-- EXERCISE OBJECTIVE --
Within the entries below, please retype exactly the lines starting with the line that has "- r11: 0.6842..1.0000" and going on through the line that has "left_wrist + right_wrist", but not the pictures.
### EXTRACTED RECORDS
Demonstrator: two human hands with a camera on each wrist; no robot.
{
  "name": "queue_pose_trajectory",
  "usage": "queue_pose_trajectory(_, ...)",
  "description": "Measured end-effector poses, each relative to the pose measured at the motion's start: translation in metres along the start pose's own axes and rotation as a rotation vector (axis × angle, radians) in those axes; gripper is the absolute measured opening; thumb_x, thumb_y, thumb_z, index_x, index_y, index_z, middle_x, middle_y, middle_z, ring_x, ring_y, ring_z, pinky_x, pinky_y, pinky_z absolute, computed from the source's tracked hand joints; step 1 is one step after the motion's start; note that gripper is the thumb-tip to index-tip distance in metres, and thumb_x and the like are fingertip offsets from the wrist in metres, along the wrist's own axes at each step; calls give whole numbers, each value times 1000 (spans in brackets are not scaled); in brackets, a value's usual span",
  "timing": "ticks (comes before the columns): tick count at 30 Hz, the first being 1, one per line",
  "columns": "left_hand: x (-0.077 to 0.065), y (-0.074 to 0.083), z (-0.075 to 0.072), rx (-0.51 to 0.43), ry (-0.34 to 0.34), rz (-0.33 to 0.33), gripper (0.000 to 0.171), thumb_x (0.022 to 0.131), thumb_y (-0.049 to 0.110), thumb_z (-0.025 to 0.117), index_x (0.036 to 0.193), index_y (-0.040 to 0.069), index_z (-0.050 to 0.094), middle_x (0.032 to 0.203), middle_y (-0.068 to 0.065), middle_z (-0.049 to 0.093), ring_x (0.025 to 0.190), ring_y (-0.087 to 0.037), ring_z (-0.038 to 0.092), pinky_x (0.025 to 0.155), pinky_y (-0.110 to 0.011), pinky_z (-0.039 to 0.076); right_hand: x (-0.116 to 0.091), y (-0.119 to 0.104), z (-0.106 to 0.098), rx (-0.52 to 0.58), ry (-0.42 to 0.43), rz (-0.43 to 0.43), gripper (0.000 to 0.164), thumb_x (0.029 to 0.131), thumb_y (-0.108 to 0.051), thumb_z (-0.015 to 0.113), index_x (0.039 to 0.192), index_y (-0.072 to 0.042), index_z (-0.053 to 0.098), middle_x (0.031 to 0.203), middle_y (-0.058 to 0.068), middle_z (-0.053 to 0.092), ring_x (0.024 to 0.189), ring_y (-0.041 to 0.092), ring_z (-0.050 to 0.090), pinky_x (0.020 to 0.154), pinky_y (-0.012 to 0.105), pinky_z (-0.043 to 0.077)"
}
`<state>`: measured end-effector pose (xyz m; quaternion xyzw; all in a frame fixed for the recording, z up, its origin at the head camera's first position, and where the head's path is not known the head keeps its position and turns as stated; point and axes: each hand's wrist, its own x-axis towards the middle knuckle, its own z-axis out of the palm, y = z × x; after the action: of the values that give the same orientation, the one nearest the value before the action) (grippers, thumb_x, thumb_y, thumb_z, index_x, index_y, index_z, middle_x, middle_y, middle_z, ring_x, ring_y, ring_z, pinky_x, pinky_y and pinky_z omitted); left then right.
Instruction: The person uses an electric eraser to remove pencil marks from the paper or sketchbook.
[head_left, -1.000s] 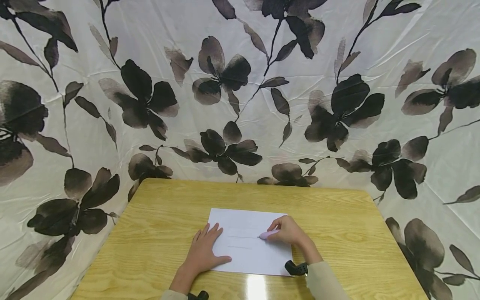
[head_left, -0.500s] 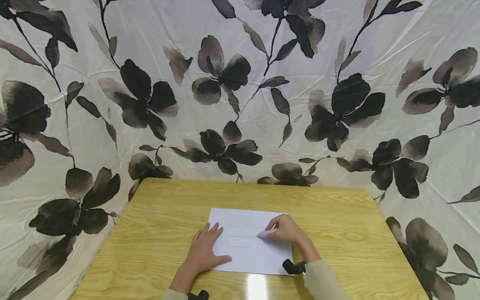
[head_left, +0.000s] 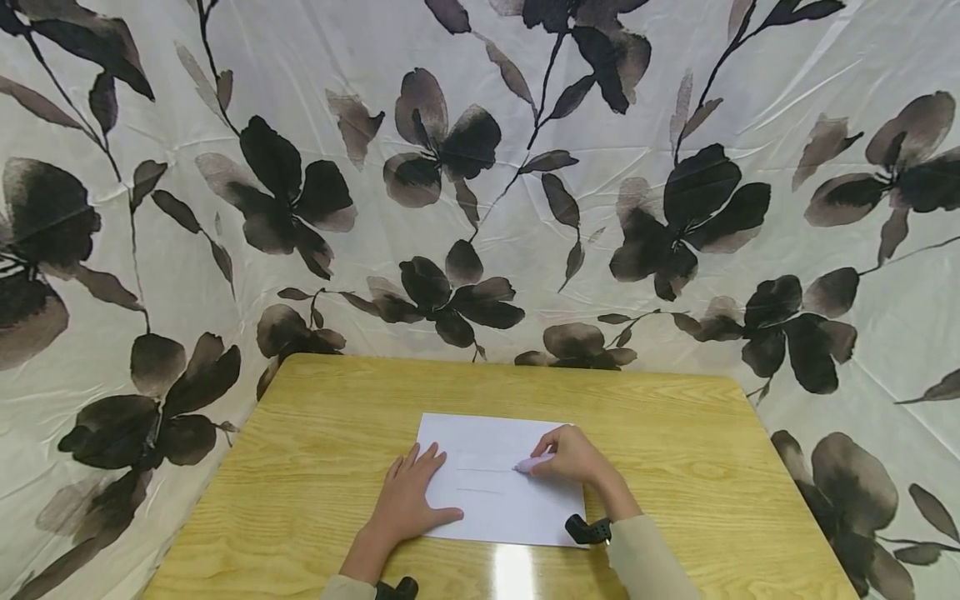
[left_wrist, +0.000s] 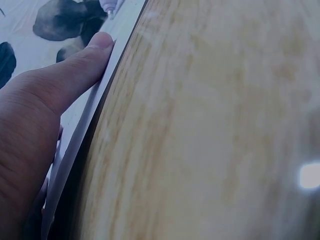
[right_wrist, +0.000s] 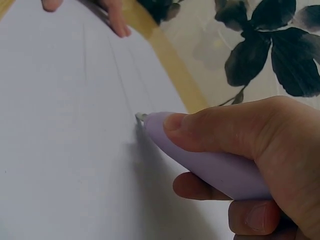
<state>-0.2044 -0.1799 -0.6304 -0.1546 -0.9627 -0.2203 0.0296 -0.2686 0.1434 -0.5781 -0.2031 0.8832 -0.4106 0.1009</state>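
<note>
A white sheet of paper lies on the wooden table with thin, faint lines on it. My left hand rests on its left side, fingers spread and thumb pointing right; in the left wrist view the thumb lies near the paper's edge. With thumb and curled fingers, my right hand grips a thick lilac pen-shaped tool with a small pale tip. That tip meets the paper at the right end of one line. Part of the tool's rear is hidden in the hand.
The yellow wood-grain table extends around the paper, with a bright light reflection near its front. A white cloth with dark flowers hangs behind and at both sides. Black wrist cameras sit on both wrists.
My right hand has shifted slightly left with the lilac tool, its tip staying by the line's right end. The left hand keeps its place on the paper.
</note>
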Motion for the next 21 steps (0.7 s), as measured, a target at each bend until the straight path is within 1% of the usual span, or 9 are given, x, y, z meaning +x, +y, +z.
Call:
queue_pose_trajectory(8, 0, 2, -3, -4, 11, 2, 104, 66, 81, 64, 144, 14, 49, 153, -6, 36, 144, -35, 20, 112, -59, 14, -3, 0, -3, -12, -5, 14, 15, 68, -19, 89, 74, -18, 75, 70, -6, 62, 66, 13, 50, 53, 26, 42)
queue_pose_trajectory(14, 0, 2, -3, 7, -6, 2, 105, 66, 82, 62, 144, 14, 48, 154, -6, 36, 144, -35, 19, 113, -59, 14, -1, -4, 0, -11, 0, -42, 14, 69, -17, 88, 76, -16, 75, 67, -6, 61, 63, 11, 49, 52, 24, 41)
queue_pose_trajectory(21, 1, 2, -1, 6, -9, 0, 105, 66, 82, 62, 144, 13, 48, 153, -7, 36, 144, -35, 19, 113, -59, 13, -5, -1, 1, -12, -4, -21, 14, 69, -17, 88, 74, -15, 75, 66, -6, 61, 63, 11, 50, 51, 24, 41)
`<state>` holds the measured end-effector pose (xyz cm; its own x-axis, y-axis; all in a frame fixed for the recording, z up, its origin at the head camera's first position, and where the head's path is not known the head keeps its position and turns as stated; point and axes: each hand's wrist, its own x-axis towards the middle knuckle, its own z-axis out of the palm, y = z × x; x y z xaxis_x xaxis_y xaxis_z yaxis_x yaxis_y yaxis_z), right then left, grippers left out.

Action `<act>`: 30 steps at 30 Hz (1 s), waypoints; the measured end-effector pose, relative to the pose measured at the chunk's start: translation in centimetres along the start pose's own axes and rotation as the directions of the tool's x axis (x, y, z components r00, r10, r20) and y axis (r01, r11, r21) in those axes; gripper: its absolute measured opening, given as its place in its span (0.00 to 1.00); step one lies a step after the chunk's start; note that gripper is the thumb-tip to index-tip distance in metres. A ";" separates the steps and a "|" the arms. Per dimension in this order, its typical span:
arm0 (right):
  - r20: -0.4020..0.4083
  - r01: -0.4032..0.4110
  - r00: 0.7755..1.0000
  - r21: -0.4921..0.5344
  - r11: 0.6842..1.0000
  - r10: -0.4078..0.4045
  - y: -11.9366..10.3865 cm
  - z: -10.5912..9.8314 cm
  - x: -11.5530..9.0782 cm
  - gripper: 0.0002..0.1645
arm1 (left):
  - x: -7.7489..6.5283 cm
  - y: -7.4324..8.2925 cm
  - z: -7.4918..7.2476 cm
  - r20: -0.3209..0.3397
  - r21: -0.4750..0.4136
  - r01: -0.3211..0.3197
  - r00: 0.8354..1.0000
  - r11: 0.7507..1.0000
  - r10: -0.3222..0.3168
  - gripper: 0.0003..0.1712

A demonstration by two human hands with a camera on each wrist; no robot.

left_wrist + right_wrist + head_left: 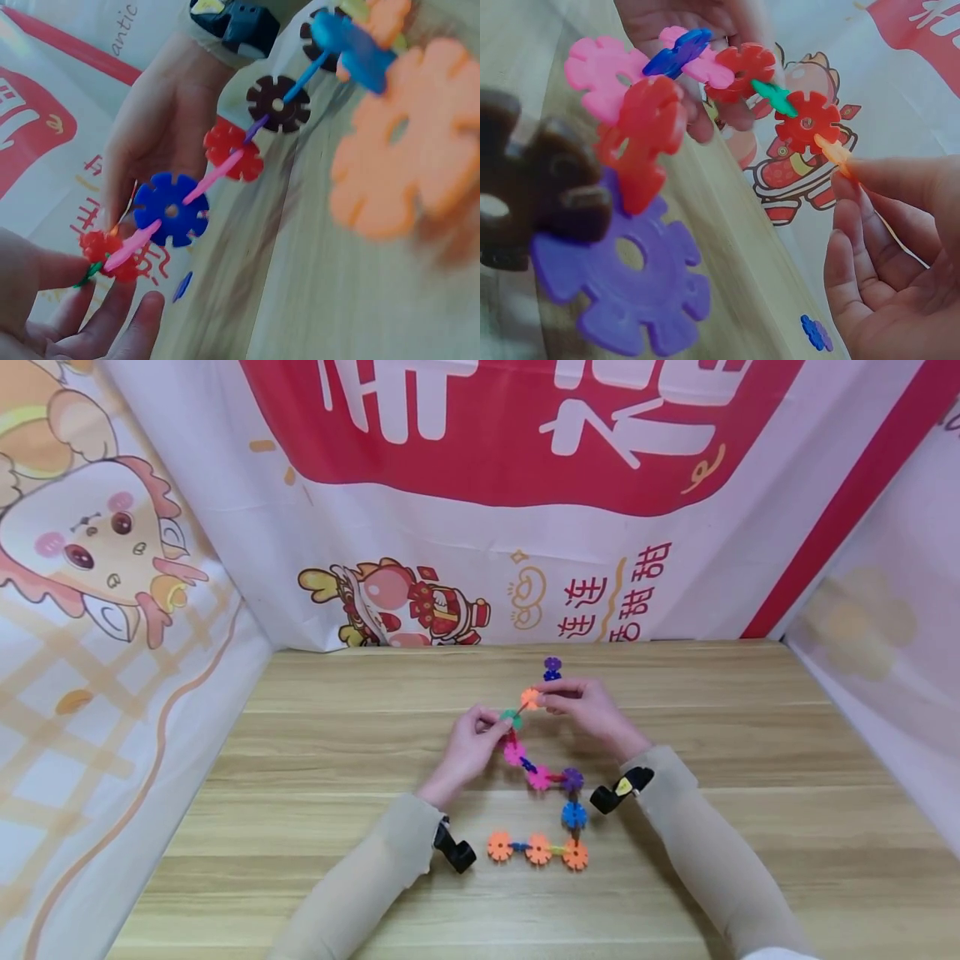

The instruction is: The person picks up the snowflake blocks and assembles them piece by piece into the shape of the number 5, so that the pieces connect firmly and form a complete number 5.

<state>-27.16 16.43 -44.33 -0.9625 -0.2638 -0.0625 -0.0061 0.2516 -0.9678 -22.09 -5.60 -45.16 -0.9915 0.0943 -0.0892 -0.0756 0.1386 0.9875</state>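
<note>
A winding chain of slotted plastic snowflake discs, with a purple disc at its bend, runs between my hands and down the table. My left hand pinches the green disc near the chain's far end, its thumb and fingertips on the edge. My right hand holds the orange end disc between thumb and fingers. A red disc joins the green and orange ones, seen in the right wrist view. Pink discs follow below the green one.
Behind my right hand lie a purple disc and a dark blue one, apart from the chain. The chain's near end, with an orange disc, lies on the wooden table. A printed cloth hangs along the table's back edge.
</note>
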 end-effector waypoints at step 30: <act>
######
-- ANSWER BOX --
  - r11: 0.6842..1.0000
  - r10: -0.4078..0.4045
  - y: -11.9366..10.3865 cm
  - z: -10.5912..9.8314 cm
  - x: -11.5530..9.0782 cm
  - gripper: 0.0002..0.1645
arm1 (left):
  - x: -7.7489..6.5283 cm
  - y: -7.4324..8.2925 cm
  - z: -7.4918..7.2476 cm
  - r20: -0.3209..0.3397
  - r21: -0.4750..0.4136
  - r01: -0.3211..0.3197
  - r00: 0.8354..1.0000
  - r11: 0.7507..1.0000
  - r10: -0.3222..0.3168
  - gripper: 0.0003..0.1712

A demonstration by two human hands with a camera on each wrist; no robot.

left_wrist + right_wrist + head_left: 

This answer requires no further additions.